Exactly reproduce all the records, keeping pictures out of the copy.

(Supplied records)

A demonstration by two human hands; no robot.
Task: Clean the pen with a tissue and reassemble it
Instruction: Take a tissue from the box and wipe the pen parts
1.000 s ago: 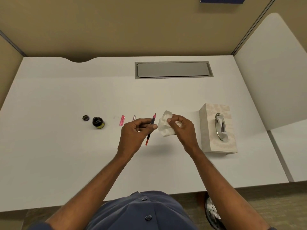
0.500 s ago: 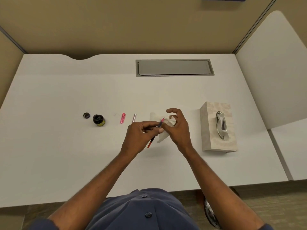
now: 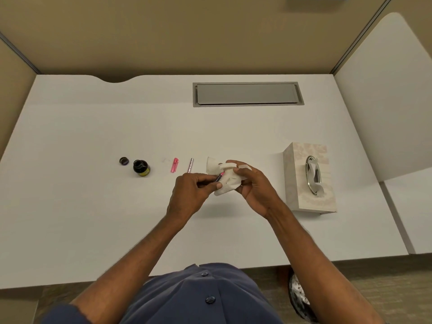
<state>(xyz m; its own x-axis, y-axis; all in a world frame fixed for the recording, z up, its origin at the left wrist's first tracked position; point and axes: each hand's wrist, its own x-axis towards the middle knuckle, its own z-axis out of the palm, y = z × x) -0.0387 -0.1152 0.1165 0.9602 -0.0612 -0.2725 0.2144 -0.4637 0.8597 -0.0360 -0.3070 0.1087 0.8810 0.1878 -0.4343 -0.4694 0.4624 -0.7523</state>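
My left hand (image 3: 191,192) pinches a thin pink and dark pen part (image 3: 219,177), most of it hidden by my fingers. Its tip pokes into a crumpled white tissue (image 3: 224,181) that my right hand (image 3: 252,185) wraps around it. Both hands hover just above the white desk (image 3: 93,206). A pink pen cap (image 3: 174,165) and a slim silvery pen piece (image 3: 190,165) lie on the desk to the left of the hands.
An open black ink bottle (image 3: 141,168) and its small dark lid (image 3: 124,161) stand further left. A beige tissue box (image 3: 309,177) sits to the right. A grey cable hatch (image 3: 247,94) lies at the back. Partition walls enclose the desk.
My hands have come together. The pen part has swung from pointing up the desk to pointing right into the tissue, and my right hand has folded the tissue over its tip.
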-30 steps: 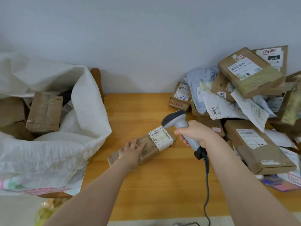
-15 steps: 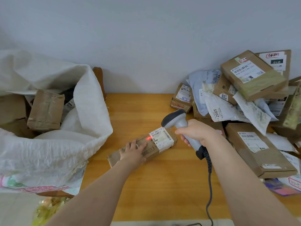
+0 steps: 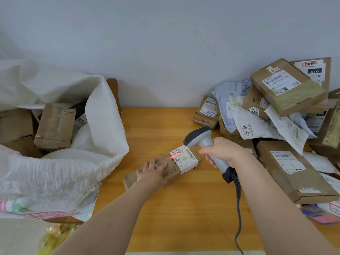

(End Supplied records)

:: Task answer ::
A demonstration by two human hands; no robot.
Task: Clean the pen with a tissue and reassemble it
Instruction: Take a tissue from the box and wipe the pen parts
1.000 s ago: 
0.500 s ago: 
now: 
<state>(xyz m; its own x-axis, y-axis; all in a world frame fixed for the recording, z up, its origin at the left wrist's first tracked position; point and axes: each hand's wrist, its own x-axis towards the middle knuckle, its own z-axis out of the palm, y = z × x) -0.0387 -0.1152 0.1165 0.9602 -0.0612 -0.2725 0.2144 -0.4637 0.8597 -0.0360 -0.3070 0.1087 0.8810 0.1878 -0.4343 -0.4694 0.4624 -0.7523</state>
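My left hand (image 3: 191,192) pinches a thin pink and dark pen part (image 3: 219,177), most of it hidden by my fingers. Its tip pokes into a crumpled white tissue (image 3: 224,181) that my right hand (image 3: 252,185) wraps around it. Both hands hover just above the white desk (image 3: 93,206). A pink pen cap (image 3: 174,165) and a slim silvery pen piece (image 3: 190,165) lie on the desk to the left of the hands.
An open black ink bottle (image 3: 141,168) and its small dark lid (image 3: 124,161) stand further left. A beige tissue box (image 3: 309,177) sits to the right. A grey cable hatch (image 3: 247,94) lies at the back. Partition walls enclose the desk.
My hands have come together. The pen part has swung from pointing up the desk to pointing right into the tissue, and my right hand has folded the tissue over its tip.
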-30 steps: 
-15 steps: 
+0 steps: 

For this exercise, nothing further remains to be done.